● **Try it**
Set down the lines below exactly as they stand, please. Go from the first through the one containing "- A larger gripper".

● **Source data**
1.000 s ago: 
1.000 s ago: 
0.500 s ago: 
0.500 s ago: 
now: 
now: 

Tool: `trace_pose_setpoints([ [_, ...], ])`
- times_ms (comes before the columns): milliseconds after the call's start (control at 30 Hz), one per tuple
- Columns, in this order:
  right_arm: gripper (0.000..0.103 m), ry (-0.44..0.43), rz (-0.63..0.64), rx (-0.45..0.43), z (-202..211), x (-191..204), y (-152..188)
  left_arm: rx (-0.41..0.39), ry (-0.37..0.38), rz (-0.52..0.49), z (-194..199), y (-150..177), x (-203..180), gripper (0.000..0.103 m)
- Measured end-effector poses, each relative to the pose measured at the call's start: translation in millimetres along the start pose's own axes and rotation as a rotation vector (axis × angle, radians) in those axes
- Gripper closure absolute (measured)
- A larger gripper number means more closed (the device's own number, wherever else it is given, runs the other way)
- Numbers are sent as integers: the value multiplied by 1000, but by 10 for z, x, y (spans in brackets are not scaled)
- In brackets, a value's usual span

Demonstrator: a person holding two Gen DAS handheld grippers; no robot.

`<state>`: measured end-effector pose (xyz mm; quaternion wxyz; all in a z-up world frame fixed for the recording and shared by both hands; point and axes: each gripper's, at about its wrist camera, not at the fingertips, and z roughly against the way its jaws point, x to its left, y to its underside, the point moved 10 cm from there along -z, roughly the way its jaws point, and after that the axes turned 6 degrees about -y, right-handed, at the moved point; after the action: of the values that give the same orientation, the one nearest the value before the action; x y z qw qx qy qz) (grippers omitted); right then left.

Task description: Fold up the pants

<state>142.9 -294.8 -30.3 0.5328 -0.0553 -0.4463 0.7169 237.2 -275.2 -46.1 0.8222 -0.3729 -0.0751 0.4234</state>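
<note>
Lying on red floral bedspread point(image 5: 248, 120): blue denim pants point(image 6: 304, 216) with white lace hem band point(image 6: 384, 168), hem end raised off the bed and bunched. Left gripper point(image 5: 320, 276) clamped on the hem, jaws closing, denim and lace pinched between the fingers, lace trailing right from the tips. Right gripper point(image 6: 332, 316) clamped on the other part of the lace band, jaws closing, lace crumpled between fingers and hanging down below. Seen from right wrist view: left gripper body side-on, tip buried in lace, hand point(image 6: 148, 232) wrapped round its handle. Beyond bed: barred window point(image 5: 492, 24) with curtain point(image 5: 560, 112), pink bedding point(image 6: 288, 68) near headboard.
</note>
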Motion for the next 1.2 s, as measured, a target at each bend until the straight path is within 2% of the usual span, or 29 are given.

● **Output for this exercise**
1.000 s ago: 
1.000 s ago: 
0.500 s ago: 
0.500 s ago: 
now: 
now: 

Tool: `trace_pose_setpoints([ [_, ...], ])`
- times_ms (comes before the columns): milliseconds after the call's start (control at 30 Hz), one per tuple
- Columns, in this order:
  right_arm: gripper (0.000..0.103 m), ry (-0.44..0.43), rz (-0.63..0.64), rx (-0.45..0.43), z (-202..211), x (-191..204), y (-152..188)
  left_arm: rx (-0.41..0.39), ry (-0.37..0.38), rz (-0.52..0.49), z (-194..199), y (-150..177), x (-203..180), gripper (0.000..0.103 m)
- Measured end-effector poses, each relative to the pose measured at the call's start: translation in millimetres along the start pose's own axes and rotation as a rotation vector (axis × angle, radians) in those axes
- Gripper closure absolute (measured)
- A larger gripper number means more closed (the device's own number, wherever else it is given, runs the other way)

The output given here is complete.